*** Opening of Given material ***
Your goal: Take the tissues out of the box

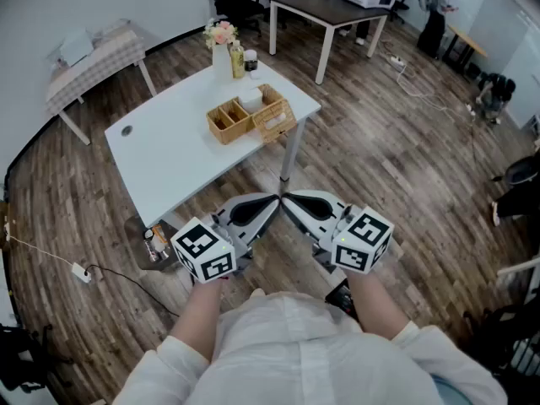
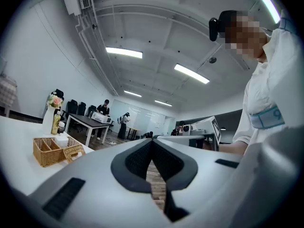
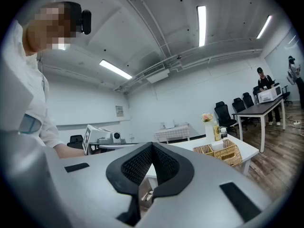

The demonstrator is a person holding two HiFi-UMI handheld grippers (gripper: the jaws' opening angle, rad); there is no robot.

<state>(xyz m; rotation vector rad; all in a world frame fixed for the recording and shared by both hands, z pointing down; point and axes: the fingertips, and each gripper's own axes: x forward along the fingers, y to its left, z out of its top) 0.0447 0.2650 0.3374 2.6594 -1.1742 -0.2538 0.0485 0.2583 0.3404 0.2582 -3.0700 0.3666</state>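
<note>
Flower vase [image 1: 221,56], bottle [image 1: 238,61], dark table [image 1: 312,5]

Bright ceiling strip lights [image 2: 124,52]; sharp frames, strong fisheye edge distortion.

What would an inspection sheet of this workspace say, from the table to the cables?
Surface: white table, standing on the floor.
Job's things: wicker basket with compartments near the table's far edge; white tissues in one compartment, untouched.
Clutter: flower vase and yellow bottle behind the basket.
Grippers: left hand-held gripper and right hand-held gripper both shut, empty, held short of the table.
Cables: white cable with an adapter on the floor, left of the table.
Surroundings: wooden floor, dark table, cloth-covered table.
</note>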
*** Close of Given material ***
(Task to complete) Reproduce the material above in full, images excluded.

(Answer box)
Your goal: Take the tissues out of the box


The demonstrator is a person holding two HiFi-UMI handheld grippers (gripper: the jaws' opening angle, rad); there is no robot.

<state>(xyz m; rotation vector rad; all in a world frame fixed for the recording and shared by both hands, z pointing down; point and axes: the fingertips, and each gripper's own axes: x forward along the fingers, y to its left, z out of its top) 0.0447 0.2650 0.3374 2.6594 -1.1742 -0.2538 0.0485 0.2583 0.3404 0.2582 -3.0700 0.3666</state>
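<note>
Flower vase [image 1: 221,56], bottle [image 1: 238,61], dark table [image 1: 312,5]

Bright ceiling strip lights [image 2: 124,52]; sharp frames, strong fisheye edge distortion.

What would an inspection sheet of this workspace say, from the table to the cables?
Surface: white table, standing on the floor.
Job's things: wicker basket with compartments near the table's far edge; white tissues in one compartment, untouched.
Clutter: flower vase and yellow bottle behind the basket.
Grippers: left hand-held gripper and right hand-held gripper both shut, empty, held short of the table.
Cables: white cable with an adapter on the floor, left of the table.
Surroundings: wooden floor, dark table, cloth-covered table.
</note>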

No further answer is expected.